The 23-year-old’s vow to the BBC that “I am fully committed to this cause, and I will fight for the rest of my life for it”, is quite a departure from fellow footballer Jermaine Pennant, who was once so flush he “forgot” a Porsche he owned at a parking lot when he left Spanish side Real Zaragoza in a huff years ago (true story).

Seven-time F1 champion Lewis Hamilton’s road to the sport’s elder statesman has taken in the sights of him being McLaren’s PR invention, the quintessential F1 playboy (complete with an apartment in Monaco and a pop star girlfriend in Nicole Scherzinger) to being knighted as much for his success on the track as his Black Lives Matter (BLM) activism off it. Hamilton – F1’s first black world champion and probably the first vegan driver and carbon emissions campaigner – practically frogmarched the racing paddock to take the knee like the Premier League to observe the BLM, and encouraged the sport to appoint a commission to make it more accessible to black people.

Since winning the World Cup with the Boks, Kolisi has used his suddenly recognisable face to establish his foundation, be hands-on with the Covid-19 relief, and co-produce an anti-Gender-Based Violence film with his wife Rachel.

It’s the kind of extracurricular calendar which has seen Kolisi’s contributions on the field get ever more negligible, but he has no real plans of changing: “When you speak about Ubuntu it means a lot to me because I was raised by the community I come from.

“Coming from that community, I used to be helped by my neighbours with everything. And now that I’m where I am, I believe I’m not here just for myself, it’s also for all the people that played a part in the person that I am.

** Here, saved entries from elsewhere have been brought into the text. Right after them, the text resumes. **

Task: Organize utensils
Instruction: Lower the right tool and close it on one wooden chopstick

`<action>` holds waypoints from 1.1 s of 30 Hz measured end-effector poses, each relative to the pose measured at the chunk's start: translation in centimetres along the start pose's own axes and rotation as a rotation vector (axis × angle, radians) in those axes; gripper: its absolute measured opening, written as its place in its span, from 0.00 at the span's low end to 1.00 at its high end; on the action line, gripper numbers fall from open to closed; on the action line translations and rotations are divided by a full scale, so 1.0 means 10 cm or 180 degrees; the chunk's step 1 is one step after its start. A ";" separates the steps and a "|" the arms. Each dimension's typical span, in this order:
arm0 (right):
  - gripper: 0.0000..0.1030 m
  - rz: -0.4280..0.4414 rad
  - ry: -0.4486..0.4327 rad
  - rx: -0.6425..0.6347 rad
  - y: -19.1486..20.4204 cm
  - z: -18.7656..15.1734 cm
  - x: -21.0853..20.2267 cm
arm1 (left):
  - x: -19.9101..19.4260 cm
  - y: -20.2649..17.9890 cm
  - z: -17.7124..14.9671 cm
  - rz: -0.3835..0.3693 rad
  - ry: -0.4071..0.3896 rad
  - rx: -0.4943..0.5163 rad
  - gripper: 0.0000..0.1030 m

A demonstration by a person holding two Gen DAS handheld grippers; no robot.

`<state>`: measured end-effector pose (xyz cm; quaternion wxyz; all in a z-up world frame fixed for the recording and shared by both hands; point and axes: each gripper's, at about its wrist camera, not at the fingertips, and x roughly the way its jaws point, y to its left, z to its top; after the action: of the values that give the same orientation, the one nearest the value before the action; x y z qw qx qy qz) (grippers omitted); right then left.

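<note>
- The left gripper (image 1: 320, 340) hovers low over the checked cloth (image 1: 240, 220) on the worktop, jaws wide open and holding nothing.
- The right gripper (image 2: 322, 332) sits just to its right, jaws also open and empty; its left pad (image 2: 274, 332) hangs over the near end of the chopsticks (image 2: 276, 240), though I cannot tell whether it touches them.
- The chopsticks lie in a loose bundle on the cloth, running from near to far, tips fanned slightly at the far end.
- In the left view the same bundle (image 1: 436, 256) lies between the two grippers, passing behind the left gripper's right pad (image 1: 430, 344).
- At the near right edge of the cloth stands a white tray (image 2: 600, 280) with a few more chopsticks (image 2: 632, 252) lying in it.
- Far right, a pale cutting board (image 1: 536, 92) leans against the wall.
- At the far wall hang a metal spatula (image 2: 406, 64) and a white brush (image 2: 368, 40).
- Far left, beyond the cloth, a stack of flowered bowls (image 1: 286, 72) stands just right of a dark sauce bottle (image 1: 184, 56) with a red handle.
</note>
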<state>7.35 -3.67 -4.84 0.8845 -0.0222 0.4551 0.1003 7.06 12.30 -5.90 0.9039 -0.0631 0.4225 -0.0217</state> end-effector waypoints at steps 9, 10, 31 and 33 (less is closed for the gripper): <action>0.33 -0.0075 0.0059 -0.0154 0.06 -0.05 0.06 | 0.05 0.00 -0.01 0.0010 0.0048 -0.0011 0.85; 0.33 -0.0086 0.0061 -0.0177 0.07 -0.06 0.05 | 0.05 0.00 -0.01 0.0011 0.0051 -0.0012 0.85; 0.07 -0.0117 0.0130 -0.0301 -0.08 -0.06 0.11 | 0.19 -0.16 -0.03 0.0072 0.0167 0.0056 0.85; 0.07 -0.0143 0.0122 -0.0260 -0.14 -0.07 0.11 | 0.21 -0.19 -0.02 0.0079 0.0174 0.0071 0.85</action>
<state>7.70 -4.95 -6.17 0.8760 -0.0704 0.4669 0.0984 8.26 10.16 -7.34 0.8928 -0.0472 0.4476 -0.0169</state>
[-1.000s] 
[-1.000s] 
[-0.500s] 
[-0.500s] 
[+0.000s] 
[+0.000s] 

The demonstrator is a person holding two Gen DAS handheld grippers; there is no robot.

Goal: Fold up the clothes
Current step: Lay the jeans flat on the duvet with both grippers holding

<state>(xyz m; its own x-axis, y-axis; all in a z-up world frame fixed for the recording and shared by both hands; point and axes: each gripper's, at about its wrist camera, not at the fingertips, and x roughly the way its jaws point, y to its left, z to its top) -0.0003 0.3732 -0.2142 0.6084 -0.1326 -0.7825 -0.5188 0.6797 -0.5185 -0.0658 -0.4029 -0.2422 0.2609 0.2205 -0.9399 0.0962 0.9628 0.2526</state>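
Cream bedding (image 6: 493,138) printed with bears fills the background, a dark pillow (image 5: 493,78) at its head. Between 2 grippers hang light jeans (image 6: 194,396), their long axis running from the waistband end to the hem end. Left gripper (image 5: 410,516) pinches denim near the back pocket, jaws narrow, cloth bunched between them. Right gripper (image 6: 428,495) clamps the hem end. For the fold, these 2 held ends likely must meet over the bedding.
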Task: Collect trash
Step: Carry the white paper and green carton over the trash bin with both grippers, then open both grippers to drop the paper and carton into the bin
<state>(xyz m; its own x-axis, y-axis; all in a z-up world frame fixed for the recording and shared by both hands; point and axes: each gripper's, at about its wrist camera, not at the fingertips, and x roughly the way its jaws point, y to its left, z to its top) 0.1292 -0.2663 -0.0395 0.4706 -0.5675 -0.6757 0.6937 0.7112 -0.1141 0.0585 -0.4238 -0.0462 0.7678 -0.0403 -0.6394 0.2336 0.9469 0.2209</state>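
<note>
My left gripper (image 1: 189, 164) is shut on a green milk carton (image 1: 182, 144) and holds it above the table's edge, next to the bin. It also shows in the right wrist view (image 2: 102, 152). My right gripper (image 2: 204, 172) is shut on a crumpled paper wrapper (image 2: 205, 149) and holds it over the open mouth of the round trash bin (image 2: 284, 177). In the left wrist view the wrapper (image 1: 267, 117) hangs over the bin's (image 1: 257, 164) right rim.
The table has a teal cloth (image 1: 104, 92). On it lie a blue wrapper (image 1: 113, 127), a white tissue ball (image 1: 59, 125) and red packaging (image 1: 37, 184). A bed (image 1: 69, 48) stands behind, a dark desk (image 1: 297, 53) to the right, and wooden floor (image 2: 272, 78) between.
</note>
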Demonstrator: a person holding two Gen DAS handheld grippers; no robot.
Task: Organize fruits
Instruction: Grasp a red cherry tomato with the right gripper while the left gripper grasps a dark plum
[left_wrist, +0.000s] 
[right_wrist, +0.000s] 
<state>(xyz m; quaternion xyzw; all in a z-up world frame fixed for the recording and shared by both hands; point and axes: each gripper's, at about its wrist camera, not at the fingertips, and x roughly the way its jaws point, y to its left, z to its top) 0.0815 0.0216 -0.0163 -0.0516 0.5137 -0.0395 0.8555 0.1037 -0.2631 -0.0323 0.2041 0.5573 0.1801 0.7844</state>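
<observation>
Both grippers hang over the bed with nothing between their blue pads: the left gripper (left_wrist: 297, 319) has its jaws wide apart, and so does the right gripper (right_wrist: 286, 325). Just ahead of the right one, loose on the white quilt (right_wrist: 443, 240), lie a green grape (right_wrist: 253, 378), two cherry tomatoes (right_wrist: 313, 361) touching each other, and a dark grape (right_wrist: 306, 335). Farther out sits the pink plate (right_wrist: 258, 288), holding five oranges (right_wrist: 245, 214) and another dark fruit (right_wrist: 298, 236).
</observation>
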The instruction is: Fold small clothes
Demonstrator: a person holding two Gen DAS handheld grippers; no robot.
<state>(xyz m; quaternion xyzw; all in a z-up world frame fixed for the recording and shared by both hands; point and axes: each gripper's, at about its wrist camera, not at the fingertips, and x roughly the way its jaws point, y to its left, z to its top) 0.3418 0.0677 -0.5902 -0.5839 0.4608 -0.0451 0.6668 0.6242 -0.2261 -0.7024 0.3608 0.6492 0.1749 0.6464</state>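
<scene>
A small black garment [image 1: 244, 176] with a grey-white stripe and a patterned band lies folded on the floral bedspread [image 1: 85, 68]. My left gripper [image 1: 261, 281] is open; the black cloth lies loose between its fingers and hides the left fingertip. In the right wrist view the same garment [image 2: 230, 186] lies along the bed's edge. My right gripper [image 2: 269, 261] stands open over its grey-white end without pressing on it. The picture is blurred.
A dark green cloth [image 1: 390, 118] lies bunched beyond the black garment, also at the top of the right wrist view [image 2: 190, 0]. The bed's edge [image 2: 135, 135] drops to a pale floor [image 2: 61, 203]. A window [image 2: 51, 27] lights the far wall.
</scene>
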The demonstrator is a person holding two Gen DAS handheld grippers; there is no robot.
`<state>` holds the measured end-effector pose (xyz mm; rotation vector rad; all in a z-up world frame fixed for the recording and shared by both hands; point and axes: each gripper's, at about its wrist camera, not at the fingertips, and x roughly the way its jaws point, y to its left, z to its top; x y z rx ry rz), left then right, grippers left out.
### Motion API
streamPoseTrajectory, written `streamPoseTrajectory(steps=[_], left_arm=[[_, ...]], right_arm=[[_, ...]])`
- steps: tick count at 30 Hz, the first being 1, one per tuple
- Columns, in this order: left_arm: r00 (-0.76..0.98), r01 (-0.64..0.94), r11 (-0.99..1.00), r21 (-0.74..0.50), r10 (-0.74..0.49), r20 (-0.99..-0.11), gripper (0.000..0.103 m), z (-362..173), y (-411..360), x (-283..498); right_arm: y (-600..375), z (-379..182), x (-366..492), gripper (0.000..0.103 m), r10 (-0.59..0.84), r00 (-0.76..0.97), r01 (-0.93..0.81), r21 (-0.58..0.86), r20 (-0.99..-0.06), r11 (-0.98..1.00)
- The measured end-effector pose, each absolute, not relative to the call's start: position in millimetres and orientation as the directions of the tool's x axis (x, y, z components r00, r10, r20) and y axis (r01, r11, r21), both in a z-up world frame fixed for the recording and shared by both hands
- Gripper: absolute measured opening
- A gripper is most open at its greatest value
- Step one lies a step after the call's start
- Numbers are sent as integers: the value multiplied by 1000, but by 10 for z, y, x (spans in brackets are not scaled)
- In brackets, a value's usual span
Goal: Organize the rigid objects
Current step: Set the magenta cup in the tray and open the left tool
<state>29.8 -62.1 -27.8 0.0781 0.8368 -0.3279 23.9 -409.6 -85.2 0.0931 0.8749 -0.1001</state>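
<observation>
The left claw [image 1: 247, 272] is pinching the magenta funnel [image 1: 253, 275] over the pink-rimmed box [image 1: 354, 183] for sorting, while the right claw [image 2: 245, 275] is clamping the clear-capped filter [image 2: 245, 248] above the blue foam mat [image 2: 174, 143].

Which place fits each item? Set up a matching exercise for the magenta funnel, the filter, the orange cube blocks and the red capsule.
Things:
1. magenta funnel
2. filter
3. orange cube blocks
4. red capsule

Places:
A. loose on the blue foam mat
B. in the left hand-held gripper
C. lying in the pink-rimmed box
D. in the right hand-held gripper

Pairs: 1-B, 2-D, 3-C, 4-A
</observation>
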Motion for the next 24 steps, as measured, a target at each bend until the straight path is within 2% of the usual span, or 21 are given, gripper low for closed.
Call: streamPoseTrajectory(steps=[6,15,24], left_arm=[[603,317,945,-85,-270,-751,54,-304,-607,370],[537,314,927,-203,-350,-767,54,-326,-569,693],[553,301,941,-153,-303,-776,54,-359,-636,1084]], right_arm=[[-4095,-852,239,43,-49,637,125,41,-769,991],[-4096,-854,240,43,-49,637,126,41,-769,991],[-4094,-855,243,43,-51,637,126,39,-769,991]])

“I always think that what happens on the field allows me to be able to do that because if I start playing badly, I become irrelevant.”

The common thread to this new “approach” by athletes is the forced contemplation Covid lockdowns imposed upon all of us. A simplistic explanation is the time spent alone has emphasised how connected they are to the rest of the free world, instead of floating in their usual bubble.